アメリカとトルコの関係はぎくしゃくしていた。トルコにおける人権弾圧やクルド人問題、民主政治体制の後退などは、欧米諸国の批判の対象となった。レジェップ・エルドアン大統領については、アメリカ国内で多くの批判的な評価がなされた。また、トルコはロシアとの関係の深化も対米外交と同時並行的に行っており、それがアメリカを苛立たせていた。例えば、トルコはロシアから武器システムを導入しているが、これまで米国製の兵器体系も受け入れてきたこともあり、アメリカを刺激している。ジョー・バイデン大統領時代になってトルコとの関係がぎくしゃくしたようにみえるが、これはアメリカだけのことではなく、西側諸国全体でそうであった。
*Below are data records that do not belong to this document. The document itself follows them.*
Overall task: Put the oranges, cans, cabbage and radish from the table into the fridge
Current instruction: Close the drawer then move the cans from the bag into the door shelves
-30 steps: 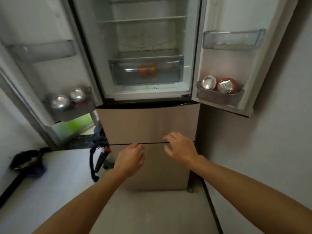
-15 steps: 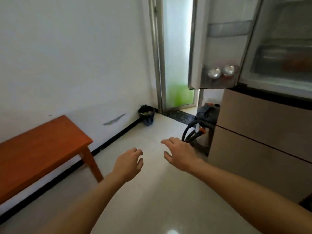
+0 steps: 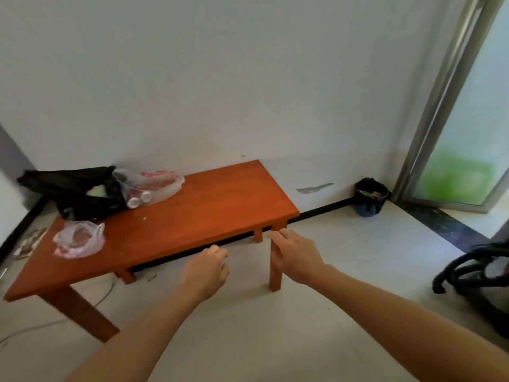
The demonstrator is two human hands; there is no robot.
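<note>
A low orange-brown wooden table [image 3: 209,213] stands against the white wall. At its far left lies a clear plastic bag with cans [image 3: 148,190] inside, two can ends showing. A black bag [image 3: 80,191] sits beside it with something pale green peeking out. A small crumpled clear bag [image 3: 80,239] lies near the table's left front. My left hand [image 3: 205,270] hangs in front of the table edge, fingers loosely curled, holding nothing. My right hand [image 3: 296,256] is spread open near the table's right front leg, empty. The fridge is out of view.
A black bucket [image 3: 370,195] stands in the corner by a frosted glass door [image 3: 468,150]. A vacuum with a black hose [image 3: 473,274] sits on the floor at the right. Thin cables [image 3: 33,326] trail on the pale floor under the table's left end.
My view has swung left from the open fridge to the table against the wall. Both hands stay empty and held out in front of me.
</note>
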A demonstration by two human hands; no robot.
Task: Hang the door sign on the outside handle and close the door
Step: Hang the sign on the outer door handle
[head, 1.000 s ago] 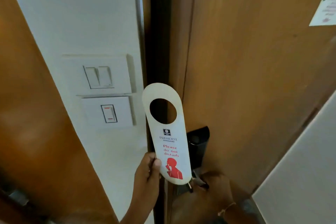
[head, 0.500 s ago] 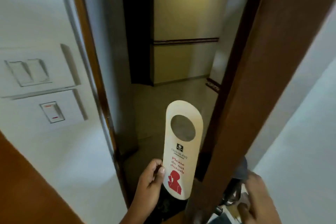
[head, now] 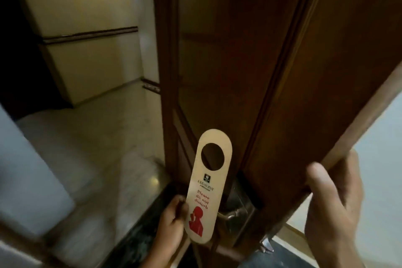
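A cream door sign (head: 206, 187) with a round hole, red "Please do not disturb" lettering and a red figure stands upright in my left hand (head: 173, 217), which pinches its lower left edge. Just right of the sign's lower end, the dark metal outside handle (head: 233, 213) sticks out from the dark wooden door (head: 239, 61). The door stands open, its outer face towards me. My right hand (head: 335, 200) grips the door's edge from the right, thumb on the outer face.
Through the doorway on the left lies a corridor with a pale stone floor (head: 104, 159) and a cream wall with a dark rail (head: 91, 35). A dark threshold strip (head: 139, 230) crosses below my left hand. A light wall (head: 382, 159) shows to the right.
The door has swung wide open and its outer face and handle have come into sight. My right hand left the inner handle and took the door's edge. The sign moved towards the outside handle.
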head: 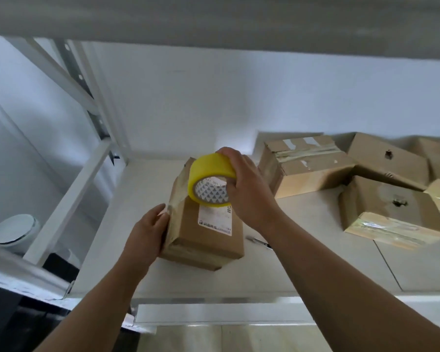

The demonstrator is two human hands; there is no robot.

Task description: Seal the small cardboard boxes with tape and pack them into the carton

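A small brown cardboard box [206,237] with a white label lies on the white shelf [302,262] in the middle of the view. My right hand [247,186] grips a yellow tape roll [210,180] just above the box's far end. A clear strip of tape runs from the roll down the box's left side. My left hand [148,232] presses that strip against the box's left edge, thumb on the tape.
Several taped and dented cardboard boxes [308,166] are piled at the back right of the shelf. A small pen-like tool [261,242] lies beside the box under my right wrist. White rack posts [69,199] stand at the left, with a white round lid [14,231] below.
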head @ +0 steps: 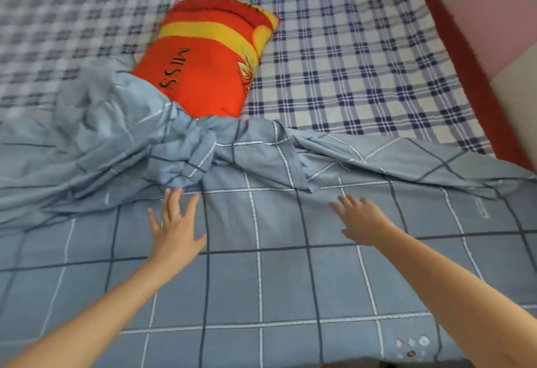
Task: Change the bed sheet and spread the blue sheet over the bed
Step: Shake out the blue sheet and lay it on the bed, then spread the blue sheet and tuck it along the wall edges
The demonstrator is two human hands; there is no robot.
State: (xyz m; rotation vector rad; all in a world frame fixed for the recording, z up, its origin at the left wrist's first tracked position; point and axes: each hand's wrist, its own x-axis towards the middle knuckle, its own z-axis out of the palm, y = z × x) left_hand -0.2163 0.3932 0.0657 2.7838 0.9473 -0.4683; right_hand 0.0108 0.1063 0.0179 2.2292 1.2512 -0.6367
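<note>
as left hand (174,231), right hand (363,222) splay, blue sheet (261,280) overlaps pillow (209,56).

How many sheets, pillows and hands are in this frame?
Sheets: 2, light blue grid-lined sheet and blue-and-white plaid sheet.
Pillows: 1, red-and-yellow rectangular pillow.
Hands: 2, left hand and right hand.
Total: 5.
</note>
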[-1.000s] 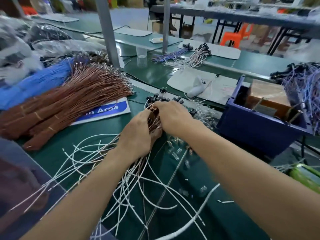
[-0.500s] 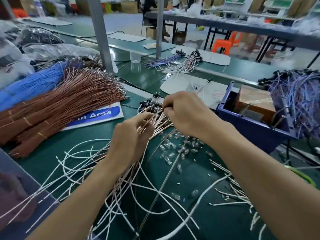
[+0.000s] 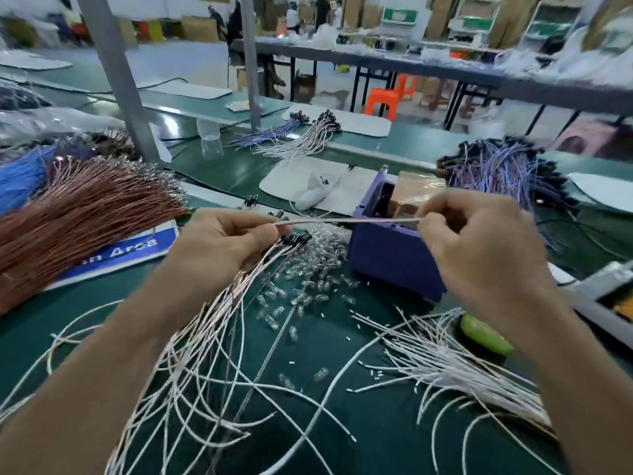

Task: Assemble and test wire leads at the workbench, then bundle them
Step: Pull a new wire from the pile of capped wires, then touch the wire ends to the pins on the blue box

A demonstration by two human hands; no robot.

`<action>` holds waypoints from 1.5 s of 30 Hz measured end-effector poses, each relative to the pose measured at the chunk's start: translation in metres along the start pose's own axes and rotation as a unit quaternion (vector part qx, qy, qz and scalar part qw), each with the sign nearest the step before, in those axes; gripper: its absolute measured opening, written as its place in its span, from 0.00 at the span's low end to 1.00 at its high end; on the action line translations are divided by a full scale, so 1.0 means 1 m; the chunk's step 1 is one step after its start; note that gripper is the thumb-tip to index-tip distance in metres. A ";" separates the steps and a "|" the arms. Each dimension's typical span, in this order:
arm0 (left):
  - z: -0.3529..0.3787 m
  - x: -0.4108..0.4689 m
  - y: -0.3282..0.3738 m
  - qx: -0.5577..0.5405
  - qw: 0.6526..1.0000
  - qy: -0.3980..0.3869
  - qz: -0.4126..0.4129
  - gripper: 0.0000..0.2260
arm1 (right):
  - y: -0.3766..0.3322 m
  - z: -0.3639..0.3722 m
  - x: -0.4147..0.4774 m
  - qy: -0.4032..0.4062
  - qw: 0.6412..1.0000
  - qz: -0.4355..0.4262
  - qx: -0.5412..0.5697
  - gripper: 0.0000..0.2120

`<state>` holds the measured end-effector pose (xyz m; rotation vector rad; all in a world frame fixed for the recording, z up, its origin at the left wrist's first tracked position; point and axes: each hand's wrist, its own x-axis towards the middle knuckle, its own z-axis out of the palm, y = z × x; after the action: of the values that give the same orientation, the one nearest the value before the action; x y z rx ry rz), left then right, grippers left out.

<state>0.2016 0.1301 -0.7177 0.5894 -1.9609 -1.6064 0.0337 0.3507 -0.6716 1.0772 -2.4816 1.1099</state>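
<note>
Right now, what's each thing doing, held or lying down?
left hand: grips the lead bundle, pinches the single wire.
right hand: pinches the single wire's other end.
single wire: stretched straight between both hands.
lead bundle: held, tails trailing on the bench.
clear bulbs: scattered loose on the bench.
blue bin: upright, open-topped.
brown wires: lying piled.

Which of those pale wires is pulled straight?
The single wire stretched between the left hand and right hand; the other wires droop or lie curled on the green mat.

green bench mat, white wire leads, copper-brown wire bundle, purple bin, orange stool
</note>
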 end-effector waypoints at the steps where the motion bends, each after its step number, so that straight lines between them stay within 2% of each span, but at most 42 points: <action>1: 0.013 0.000 0.005 0.010 1.000 -0.001 0.015 0.09 | 0.010 -0.004 -0.007 -0.029 0.999 0.018 0.011 0.04; 2: 0.024 -0.001 0.010 0.017 0.999 -0.017 0.031 0.09 | 0.020 -0.009 -0.012 -0.062 0.997 0.037 0.028 0.04; 6: 0.068 -0.003 0.028 0.089 0.983 -0.113 0.117 0.05 | 0.049 -0.037 -0.027 -0.188 0.981 0.041 0.039 0.27; 8: 0.094 -0.003 0.034 0.139 0.968 -0.146 0.148 0.04 | 0.052 -0.049 -0.035 -0.214 0.969 0.035 0.121 0.31; 11: 0.136 -0.007 0.042 0.198 0.941 -0.193 0.193 0.05 | 0.054 -0.061 -0.040 -0.195 0.964 0.041 0.178 0.22; 14: 0.164 -0.009 0.043 0.229 0.928 -0.198 0.217 0.05 | 0.065 -0.067 -0.037 -0.123 0.987 0.028 0.096 0.11; 16: 0.166 -0.005 0.035 0.233 0.932 -0.195 0.197 0.05 | 0.071 -0.074 -0.037 -0.093 0.994 0.027 0.047 0.08; 20: 0.137 0.006 0.001 0.222 0.946 -0.217 0.092 0.06 | 0.087 -0.088 -0.038 -0.097 0.993 0.054 0.040 0.09; 23: 0.091 0.007 -0.032 0.323 0.929 -0.179 0.032 0.10 | 0.092 -0.092 -0.037 -0.100 0.992 0.058 0.045 0.10; 27: 0.035 0.002 -0.059 0.421 0.900 -0.109 -0.033 0.09 | 0.091 -0.088 -0.032 -0.125 0.989 0.054 0.049 0.09; 29: 0.019 -0.001 -0.065 0.408 0.910 -0.071 -0.021 0.10 | 0.086 -0.083 -0.030 -0.146 0.986 0.049 0.067 0.08; 32: 0.015 -0.015 -0.065 0.383 0.922 -0.003 0.063 0.14 | 0.079 -0.074 -0.026 -0.174 0.979 0.043 0.097 0.08; 36: 0.048 -0.021 -0.032 0.347 0.913 -0.015 0.214 0.25 | 0.071 -0.065 -0.020 -0.197 0.973 0.035 0.115 0.11; 38: 0.068 -0.016 -0.007 0.290 0.918 -0.022 0.270 0.27 | 0.070 -0.063 -0.018 -0.199 0.973 0.028 0.111 0.11; 40: 0.087 -0.012 0.018 0.160 0.951 -0.048 0.261 0.23 | 0.069 -0.062 -0.017 -0.205 0.974 0.027 0.092 0.11; 42: 0.106 -0.006 0.037 0.051 0.968 -0.095 0.228 0.17 | 0.069 -0.062 -0.017 -0.220 0.972 0.030 0.081 0.11; 45: 0.137 0.005 0.051 0.096 0.960 -0.168 0.204 0.11 | 0.068 -0.067 -0.018 -0.242 0.966 0.026 0.088 0.11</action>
<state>0.1088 0.2394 -0.6872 -0.0364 -2.3165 -1.3279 -0.0079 0.4389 -0.6711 1.4972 -2.8282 1.2212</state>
しかし、ウクライナ戦争が勃発し、小アジアともいわれる重要地域に位置するトルコの存在は重要性を増した。前述したように、黒海の入り口をトルコが抑えており門番のような存在である。ウクライナ南部は黒海に面しており、ウクライナの物流、海運に取って黒海は死活的に重要で、ロシア黒海艦隊が黒海を抑えていることが、ウクライナの物流の大きな支障となっている。ウクライナの貿易が滞った際に、ウクライナ産穀物の海上輸送の再開にあたってはトルコがウクライナとロシアの交渉において重要な役割を果たし存在感を示した。このようにトルコは対ロシア制裁にも積極的に参加していない。こうした存在であるトルコが黒海の入り口を抑えているというのは、西側諸国にとってなんとも厄介なことである。
アメリカにしてみれば、トルコ国内の人権状況や民主政治体制の後退よりも今は機嫌を取って、西側に引き付けておかねばならないということになる。フィンランドとスウェーデンのNATO加盟において、トルコが有利な条件を西側に受け入れさせることができるのはその存在の重要性のためである。